There are events that imprint onto our psyche and stay with us for the rest of our lives. The chaos and concern for our safety we are facing now as a country is taking me back to an early September morning, in my tiny brownstone in Fort Wayne, Indiana.
I was sound asleep after working the night shift. My best friend Mark phoned and immediately started shouting: "We are being attacked! America is under attack!" "What?" I said. "We are under attack! Turn on your TV, Kim!" I leaped out of bed and turned on the TV to see the anchors attempting to make sense of the unfolding events. I ran to the window and held back the curtains with shaking hands, scanning the calm blue sky.
September 11, 2001 ignited a fear larger than any I had known before, feeding on the fires of everything bad and sad I'd lived through already. The physical abuse I suffered as a child; the fear I felt when witnessing my dad and later my mother's boyfriend brutally beat her. Fear wrapped in fear -- like the time I ran for my life on Pearl Street in downtown Fort Wayne as a man wielding a knife yelled homophobic slurs at me. And as a Black trans woman who had just recently undergone sex-confirming surgery, I felt what I refer to as a grand mal fear. A fear that transformed into anger, then action. I made up my mind I would risk my life for the hope and dream of preserving the American way of life that is our liberty.

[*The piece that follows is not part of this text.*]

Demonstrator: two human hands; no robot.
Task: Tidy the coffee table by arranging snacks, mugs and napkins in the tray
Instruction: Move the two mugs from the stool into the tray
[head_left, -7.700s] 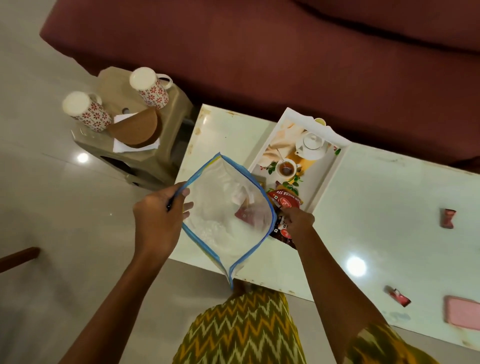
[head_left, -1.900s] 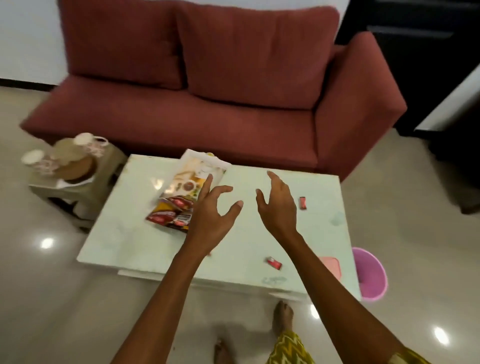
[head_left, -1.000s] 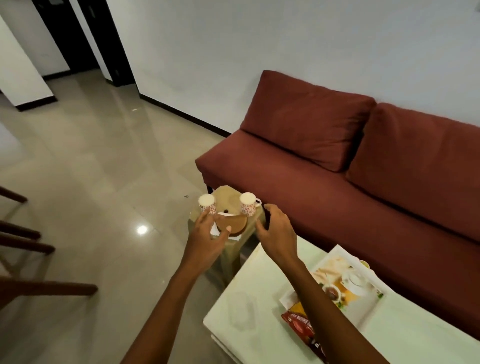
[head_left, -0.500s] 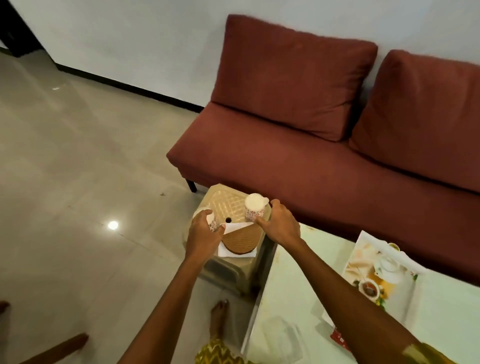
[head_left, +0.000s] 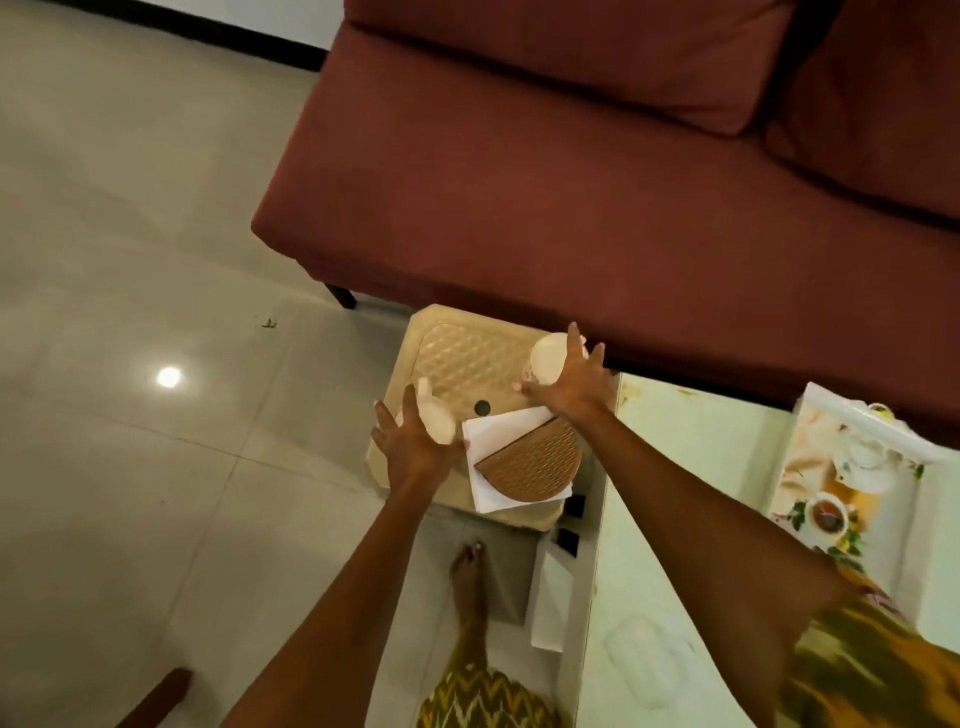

I enlisted and served six years in the Army National Guard. I felt some worry as a trans woman serving openly, in the days of "don't ask, don't tell." But mostly I felt safe, even in the war zones where I served. My safety was grounded in feeling like I belonged and was valued; I finally had some financial stability; and I could contribute 100 percent of myself to my colleagues and my country. As I transitioned to civilian life, I decided my next calling was to share those values of belonging and acceptance with LGBTQ young people in Indianapolis. As I advocate and show up for them, I hope to always be an example of what's possible in their lives.
Yet 19 years after 9/11, I'm not feeling as safe any more. I'm feeling the same fear and anger and resolve to serve and protect my fellow Americans. This time the threat is not coming from some faraway land. Nor am I able to find solace in the fact that Americans are united as one against a known threat to our liberty.
Today the source of my fear is woven in the fabric of America and from within. It's a threat to my people and the American way of life. It's rooted in the same blind evil that allowed human beings to shackle other humans of a different race and deem them slaves. Hate and fear, compounded by our collective concern over a deadly virus and the economic crisis, that doesn't take into account Black and Brown people struggling to be safe and equal. Fear that sees trans people as a threat to the majority, when all we've ever wanted was to be ourselves.
To be Black and trans too often means being limited by bias in getting an education, a good-paying job, a home. We are at greater risk of violence simply because we do not always have those basic securities. A debate over law and order can be dangerous when there's not enough understanding of what it means for all of us to be safe.
Our American way of life is under attack, fueled by this confusion. That's why I hope you transform as I did -- moving from fear to action. The time is now, not later but right now; you must stand up. All Americans must stand together for the rights of Brown and Black people to have what white people demand for themselves -- liberty and justice. America has promised all Americans that much, notwithstanding the color of one's skin.
Silence kills democracy, and as a military veteran and a Black American, I am going to face down this dark time in our country with the same perseverance that Martin Luther King, Jr. and those who stood with him did.
I encourage you not to allow confusion and fear to win. Let your voice be loud and proud in the fight for everyone to have the right to vote; it is crucial that we get out and vote. The hatred and evil we are witnessing today can only be destroyed by us being united as Americans in the pursuit of equality and liberty.
Dr. King understood the power of peaceful protest and we must too -- even in the face of pure and evil hatred. We must remain peaceful, for hatred and evil need us to mirror its violence for it to regenerate. Keep up the peaceful protests, and vote like our lives depend upon it. They do.
Kimberly Acoff is a Black trans woman and military veteran. She is the Programming Director at Indiana Youth Group in Indianapolis. She also served six years in the Army National Guard, and is a native of Selma, Ala.